The Securities and Exchange Commission today charged Lucent Technologies Inc. with securities
fraud, and violations of the reporting, books and records and internal control provisions of the federal
securities laws. The SEC also charged nine current and former Lucent officers, executives and employees,
and one former Winstar Communications Inc. officer with securities fraud and aiding and abetting Lucent's
violations of the federal securities laws.

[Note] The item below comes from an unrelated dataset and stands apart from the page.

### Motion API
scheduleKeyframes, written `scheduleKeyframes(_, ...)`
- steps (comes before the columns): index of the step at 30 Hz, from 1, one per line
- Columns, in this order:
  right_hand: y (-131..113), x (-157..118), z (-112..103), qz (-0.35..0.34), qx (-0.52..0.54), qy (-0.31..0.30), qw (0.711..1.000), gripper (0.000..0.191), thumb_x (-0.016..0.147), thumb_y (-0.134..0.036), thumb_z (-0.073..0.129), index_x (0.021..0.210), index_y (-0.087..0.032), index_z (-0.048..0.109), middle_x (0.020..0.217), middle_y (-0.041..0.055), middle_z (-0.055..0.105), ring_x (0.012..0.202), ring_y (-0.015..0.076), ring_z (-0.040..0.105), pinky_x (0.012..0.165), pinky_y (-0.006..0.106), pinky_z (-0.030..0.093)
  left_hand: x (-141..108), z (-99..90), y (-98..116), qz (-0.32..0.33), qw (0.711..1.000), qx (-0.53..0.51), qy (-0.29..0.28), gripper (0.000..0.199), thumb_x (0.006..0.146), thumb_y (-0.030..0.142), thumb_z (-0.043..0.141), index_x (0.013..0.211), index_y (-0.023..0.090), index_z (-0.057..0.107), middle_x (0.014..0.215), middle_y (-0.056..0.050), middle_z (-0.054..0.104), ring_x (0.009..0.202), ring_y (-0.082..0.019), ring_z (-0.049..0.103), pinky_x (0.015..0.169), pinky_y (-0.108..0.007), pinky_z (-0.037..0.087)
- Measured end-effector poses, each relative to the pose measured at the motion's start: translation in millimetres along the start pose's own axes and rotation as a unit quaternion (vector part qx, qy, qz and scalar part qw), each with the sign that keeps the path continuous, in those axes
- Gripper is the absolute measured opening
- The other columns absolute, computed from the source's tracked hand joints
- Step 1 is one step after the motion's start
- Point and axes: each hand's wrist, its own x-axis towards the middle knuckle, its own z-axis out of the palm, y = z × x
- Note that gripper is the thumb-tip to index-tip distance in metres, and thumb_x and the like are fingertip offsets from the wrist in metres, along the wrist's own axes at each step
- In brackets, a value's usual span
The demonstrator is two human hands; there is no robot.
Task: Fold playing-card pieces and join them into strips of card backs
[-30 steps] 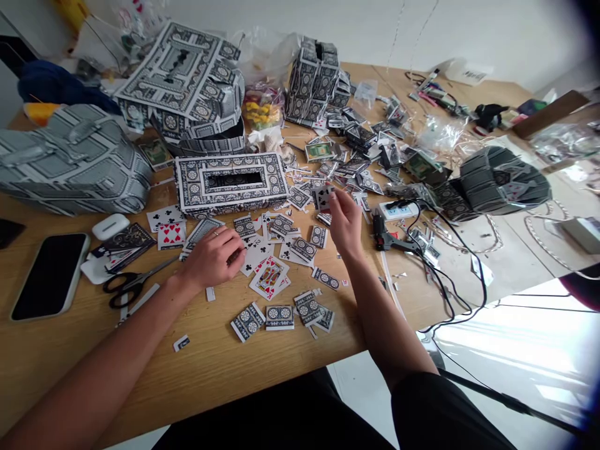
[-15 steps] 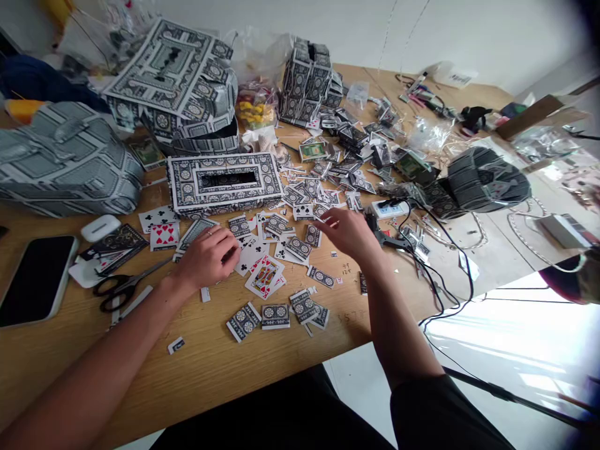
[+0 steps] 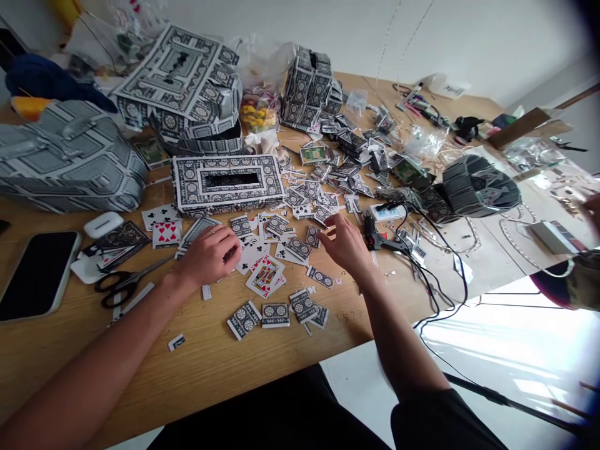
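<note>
Your hands were apart over the table [image 3: 225, 362]. Your right hand [image 3: 349, 247] had its thumb and fingers drawn close beside a folded card [image 3: 312, 236]; whether they gripped anything, you could not have told from this view. Your left hand [image 3: 209, 256] lay curled by the loose cards, its grasp hidden. Handling such small pieces well probably called for a light fingertip pinch on the edges, since a hard squeeze could have spoiled the creases, and a low wrist might have dragged neighbouring pieces.

The folded cards [image 3: 275, 315] lay scattered between and below your hands, small, flat-looking and patterned dark grey and white, near a face-up king [image 3: 265, 276].
</note>
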Motion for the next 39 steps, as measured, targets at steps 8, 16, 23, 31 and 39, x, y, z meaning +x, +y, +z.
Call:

When earnings management activities are detected by market participants, and those incurred
independently of whether the manipulation is detected. Costs associated with detected earnings
management include the negative effect on management’s reputation, the decline in management’s ability
to convey information to financial markets due to these past abuses, and the increase in fees required to
compensate auditors for additional audit work and/or increased audit risk.

SOLUTION

Lucent Technologies Inc. and three individual defendants - William Plunkett, Deborah Harris and
Vanessa Petrini - agreed to settle matters without admitting or denying the SEC allegations. In March 2004,
Lucent agreed to pay a $25 million fine, the largest fine ever levied by SEC against a company for refusing
to co-operate.

Apart from paying the fine, Lucent consented to the SEC judgement that charged it with violations
of federal securities laws, poor internal control provisions & reporting and improper maintenance of books
and records.
The responsible authorities seem to be concerned with the consequences that earnings management
can bring to the economy. On July 22, 2002, after the recent accounting scandals, Business Week published
several government reform proposals that were likely to come true there must be an independent accounting
board; a more muscular SEC; CEO/CFO certification; shareholder approval on stock options award; auditor
independence; more outside directors and a curb on insider sales of stocks.

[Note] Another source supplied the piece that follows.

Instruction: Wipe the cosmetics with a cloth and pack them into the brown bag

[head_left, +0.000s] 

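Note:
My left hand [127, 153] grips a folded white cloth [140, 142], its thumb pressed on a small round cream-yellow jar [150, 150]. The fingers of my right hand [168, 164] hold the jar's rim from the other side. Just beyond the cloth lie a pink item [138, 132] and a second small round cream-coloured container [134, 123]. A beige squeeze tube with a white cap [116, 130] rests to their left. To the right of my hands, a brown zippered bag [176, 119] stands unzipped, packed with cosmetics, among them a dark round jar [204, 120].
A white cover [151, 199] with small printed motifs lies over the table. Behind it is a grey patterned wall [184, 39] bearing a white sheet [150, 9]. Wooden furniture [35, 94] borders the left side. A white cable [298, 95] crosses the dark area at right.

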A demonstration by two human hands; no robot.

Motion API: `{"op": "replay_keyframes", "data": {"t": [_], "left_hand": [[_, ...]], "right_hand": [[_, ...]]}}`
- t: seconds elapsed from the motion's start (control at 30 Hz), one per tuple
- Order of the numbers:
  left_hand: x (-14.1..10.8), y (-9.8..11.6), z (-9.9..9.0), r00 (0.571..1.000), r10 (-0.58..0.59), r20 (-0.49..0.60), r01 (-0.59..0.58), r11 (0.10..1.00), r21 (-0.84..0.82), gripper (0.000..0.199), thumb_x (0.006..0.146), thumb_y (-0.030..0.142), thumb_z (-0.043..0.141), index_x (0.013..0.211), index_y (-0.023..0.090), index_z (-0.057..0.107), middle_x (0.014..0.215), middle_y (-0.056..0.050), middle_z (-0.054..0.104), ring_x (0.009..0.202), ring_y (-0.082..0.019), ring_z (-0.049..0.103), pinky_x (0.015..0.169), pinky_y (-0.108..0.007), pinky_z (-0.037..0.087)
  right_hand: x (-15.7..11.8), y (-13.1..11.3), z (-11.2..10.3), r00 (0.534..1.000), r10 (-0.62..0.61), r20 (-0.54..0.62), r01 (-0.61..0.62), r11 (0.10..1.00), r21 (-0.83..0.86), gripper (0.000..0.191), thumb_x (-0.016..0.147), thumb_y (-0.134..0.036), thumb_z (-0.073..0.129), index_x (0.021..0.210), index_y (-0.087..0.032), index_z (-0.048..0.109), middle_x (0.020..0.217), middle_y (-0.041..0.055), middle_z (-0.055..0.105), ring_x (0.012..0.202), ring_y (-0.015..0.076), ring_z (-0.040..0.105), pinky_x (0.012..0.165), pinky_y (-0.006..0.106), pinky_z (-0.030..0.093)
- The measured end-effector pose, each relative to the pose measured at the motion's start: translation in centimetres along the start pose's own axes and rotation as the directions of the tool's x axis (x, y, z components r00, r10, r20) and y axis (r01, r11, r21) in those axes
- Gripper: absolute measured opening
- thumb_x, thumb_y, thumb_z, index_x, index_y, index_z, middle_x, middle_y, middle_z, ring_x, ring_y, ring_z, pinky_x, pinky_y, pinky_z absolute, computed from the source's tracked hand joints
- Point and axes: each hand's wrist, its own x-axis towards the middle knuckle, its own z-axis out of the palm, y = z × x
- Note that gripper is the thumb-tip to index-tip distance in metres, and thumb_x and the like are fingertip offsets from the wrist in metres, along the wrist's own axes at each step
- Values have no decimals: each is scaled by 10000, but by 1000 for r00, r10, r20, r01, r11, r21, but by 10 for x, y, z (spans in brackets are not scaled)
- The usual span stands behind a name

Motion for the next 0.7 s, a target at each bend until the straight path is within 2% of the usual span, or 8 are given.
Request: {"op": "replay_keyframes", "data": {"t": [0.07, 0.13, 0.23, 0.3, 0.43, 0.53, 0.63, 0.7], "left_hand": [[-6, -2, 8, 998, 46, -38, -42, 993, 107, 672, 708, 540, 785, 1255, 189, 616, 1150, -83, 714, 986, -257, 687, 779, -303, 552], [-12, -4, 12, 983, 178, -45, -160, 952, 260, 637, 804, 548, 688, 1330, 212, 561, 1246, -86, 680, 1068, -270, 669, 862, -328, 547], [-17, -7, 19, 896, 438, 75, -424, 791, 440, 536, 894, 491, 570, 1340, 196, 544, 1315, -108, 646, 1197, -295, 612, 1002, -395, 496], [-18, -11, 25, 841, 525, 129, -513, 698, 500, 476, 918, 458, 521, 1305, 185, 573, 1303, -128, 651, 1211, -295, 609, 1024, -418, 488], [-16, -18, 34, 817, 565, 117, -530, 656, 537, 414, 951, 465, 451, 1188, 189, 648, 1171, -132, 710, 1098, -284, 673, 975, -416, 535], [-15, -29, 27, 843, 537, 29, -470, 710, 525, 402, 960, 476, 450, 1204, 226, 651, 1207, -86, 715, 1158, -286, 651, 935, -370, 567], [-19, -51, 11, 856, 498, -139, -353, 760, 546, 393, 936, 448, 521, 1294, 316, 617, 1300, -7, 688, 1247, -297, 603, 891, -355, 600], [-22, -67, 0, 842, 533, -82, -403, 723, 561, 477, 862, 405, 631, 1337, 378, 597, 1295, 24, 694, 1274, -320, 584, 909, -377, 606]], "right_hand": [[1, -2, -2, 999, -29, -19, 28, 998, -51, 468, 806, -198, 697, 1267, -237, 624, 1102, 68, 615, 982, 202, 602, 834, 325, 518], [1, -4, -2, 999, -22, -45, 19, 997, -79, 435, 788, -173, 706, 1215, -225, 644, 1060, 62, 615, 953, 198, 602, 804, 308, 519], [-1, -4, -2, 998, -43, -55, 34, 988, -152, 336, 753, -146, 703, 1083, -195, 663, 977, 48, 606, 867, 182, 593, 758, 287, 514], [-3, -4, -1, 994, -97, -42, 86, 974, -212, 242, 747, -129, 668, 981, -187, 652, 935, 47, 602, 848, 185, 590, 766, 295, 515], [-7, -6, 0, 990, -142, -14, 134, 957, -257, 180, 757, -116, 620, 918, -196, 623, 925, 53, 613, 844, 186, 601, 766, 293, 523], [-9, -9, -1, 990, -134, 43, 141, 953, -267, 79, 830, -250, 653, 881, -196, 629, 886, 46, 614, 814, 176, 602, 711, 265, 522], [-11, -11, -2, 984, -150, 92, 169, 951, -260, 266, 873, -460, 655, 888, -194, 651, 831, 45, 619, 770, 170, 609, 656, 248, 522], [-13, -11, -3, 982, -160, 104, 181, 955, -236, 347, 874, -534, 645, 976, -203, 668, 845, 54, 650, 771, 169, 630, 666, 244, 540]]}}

Since the SEC identified abusive earnings management as a primary target of its enforcement
actions, the accounting profession and the SEC have taken steps to improve the quality of financial reporting.
The SEC has issued Staff Accounting Bulletins that (1) discuss the appropriateness and application of
materiality in financial reporting, (2) discuss the appropriateness and disclosure of acquisition-related
reserves, and (3) reiterate existing GAAP with respect to revenue recognition. The accounting profession
has participated in panels and on committees to discuss how auditors, audits, and audit committees can be
more effective in uncovering abusive earnings management practices.

AS A CONTROLLER

In the case of Lucent Technology, the abusive earnings management practices were initiated at the
top management, and eventually involved high-level managers and their subordinates. The result of their
abusive earnings management activities that took place over an extended period of time escalated from
questionable and improper revenue recognition practices to other forms of earnings management.

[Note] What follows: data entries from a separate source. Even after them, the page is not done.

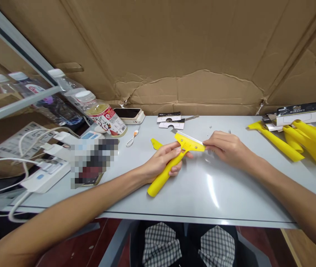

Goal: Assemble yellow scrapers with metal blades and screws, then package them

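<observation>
Over the middle of the grey table, my left hand (162,160) is wrapped round the neck of a yellow scraper (166,173), its thick handle slanting toward the front edge. Two screws show on the scraper's wide head, and a metal blade (189,137) sticks out along its far edge. My right hand (227,148) pinches the right end of this blade beside the head. A small yellow plate (156,144) lies just behind my left hand. Further back are black-and-white cards (171,124) with a thin metal piece next to them.
Several yellow handles (283,144) and a packaging card (298,114) lie at the right. On the left are a labelled bottle (109,120), a power strip (49,174) with white cables, and a blurred-out object (95,159). A phone-like device (129,115) rests near the cardboard wall (188,55).
</observation>
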`<state>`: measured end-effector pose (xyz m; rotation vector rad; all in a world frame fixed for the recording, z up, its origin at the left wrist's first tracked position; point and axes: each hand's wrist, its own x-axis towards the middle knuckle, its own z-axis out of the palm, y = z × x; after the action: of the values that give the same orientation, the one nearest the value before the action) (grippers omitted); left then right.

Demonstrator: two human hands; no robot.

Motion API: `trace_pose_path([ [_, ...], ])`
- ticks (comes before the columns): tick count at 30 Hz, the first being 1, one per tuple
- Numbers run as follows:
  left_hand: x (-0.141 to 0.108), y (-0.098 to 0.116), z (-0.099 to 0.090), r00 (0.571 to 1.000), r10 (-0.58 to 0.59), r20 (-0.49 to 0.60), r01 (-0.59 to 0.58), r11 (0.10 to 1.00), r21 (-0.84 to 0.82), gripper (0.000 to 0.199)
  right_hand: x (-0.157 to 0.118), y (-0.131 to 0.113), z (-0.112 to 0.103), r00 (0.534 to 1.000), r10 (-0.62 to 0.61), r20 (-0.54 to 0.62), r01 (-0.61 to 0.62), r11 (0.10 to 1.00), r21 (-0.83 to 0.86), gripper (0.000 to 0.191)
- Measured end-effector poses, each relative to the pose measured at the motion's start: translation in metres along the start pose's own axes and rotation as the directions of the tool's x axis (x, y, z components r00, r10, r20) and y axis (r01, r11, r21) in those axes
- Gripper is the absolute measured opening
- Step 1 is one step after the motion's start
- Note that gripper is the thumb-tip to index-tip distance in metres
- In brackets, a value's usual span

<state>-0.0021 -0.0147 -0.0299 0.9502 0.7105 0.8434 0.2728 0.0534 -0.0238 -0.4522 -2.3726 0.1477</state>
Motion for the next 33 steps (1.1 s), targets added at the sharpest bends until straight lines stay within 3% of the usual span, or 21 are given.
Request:
trace_pose_path([
  [6,-0.001,-0.001,0.001,1.000,0.011,-0.012,-0.011,1.000,0.004,0.029,0.000,0.002,0.000,1.000,0.015,0.018,-0.015,1.000,-0.014,0.023],
  [12,-0.002,-0.002,0.002,0.999,0.037,0.017,-0.037,0.999,0.027,0.035,0.002,-0.003,-0.003,0.978,0.198,0.067,-0.204,0.974,0.097,0.015],
  [20,0.000,-0.001,-0.002,1.000,0.022,0.009,-0.022,0.999,-0.026,0.033,0.006,-0.011,-0.010,0.891,0.434,0.132,-0.453,0.845,0.283,0.017],
  [28,0.001,-0.001,-0.004,1.000,0.023,0.013,-0.023,0.999,-0.028,0.029,0.006,-0.012,-0.009,0.886,0.447,0.121,-0.460,0.821,0.337,0.019],
  [33,0.000,-0.001,-0.002,1.000,0.013,-0.002,-0.013,0.999,-0.041,0.033,0.005,-0.011,-0.007,0.851,0.500,0.159,-0.521,0.766,0.378,0.020],
])
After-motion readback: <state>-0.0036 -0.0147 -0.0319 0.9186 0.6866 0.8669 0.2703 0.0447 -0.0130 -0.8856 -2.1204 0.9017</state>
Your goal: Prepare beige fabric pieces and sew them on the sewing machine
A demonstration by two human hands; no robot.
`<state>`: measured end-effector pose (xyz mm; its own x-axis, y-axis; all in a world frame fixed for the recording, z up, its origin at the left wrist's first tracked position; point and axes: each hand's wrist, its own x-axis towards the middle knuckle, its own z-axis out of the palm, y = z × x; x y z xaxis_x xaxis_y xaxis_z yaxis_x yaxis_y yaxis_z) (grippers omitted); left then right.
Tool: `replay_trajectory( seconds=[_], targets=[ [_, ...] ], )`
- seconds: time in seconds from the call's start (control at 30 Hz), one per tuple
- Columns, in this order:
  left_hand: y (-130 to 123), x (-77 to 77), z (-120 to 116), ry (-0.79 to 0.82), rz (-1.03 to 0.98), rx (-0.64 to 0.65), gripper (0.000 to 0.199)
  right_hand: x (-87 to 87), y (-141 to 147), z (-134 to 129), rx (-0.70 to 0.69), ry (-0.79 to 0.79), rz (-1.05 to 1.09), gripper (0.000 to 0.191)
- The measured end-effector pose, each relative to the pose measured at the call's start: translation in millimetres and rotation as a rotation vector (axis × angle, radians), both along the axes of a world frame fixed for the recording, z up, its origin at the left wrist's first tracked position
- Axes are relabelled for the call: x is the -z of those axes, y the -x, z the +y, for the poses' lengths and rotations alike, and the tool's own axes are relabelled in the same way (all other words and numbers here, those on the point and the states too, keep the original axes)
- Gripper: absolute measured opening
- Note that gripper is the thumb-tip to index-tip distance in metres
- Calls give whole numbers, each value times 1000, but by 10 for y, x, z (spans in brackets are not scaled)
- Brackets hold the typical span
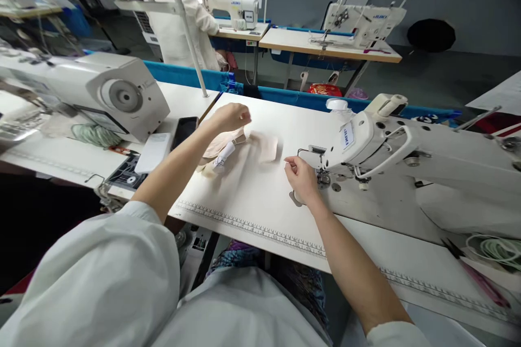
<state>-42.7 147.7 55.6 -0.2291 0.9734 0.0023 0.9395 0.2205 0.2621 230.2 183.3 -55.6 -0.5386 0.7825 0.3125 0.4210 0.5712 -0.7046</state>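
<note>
My left hand [233,117] is raised over the far left part of the white sewing table [244,200], its fingers curled closed. Whatever they may hold is hidden. Below it lie pale pink fabric pieces [223,143] and a rolled white strip with dark print [223,158]. A smaller pale pink fabric piece [267,149], blurred, is between my hands, apart from the right one. Beside the needle area of the white sewing machine [345,141], my right hand [302,178] has thumb and forefinger pinched together. Anything in that pinch is too small to make out.
A second sewing machine [118,92] stands at left, near a dark phone-like object [185,131] and a white box [153,153]. Printed rulers run along the table's front edge. Pink-handled snips [484,282] and coiled green cord [499,249] lie at right. Another person [183,32] stands beyond.
</note>
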Motion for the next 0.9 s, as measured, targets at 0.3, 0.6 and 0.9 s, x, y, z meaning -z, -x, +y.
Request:
replay_trajectory(
  seconds=[0.3, 0.6, 0.9],
  targets=[
    [289, 325, -868, 173, -153, -237, 40, -178, 179, -423, -168, -95, 54, 25],
    [197, 527, -1121, -1, -552, -307, 40, -226, 820, -705, -213, 14, -158, 41],
    [19, 664, -1685, -247, -1137, -364, 55, -335, 851, -923, -216, 7, -402, 42]
  ],
)
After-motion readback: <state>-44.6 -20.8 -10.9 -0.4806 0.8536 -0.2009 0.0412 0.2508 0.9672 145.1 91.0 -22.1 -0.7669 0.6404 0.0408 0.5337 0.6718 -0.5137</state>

That is why the importance of maintaining corporate integrity without succumbing to the
temptation of short-term benefits should be followed. Make an analysis of the issue of corrupt/unethical
business practices and lack of good corporate governance, and the effect of the above on a company's
financial status and image had to be regulated.

Make an additional audit effort influenced by the auditors’ risk assessments – including their
assessments of management’s motivations (potentially at many levels of an entity) to manage earnings and
meet the expectations of the financial community or of higher levels of management – and their
understanding and tests of internal control.

Routine examination and reconciliation of transaction records to the books is required to verify the
accuracy of the records, the appropriateness of the transactions, and their compliance with policy.

The provisions of the laws with regard to finance-related scandals and the rigorous consequences
for misleading the investors should always be in practice and discussion of the role and responsibility of
the senior executives, the board of directors and the external auditors and the nature and extent of the failure
to avert the situation needs to be carried out.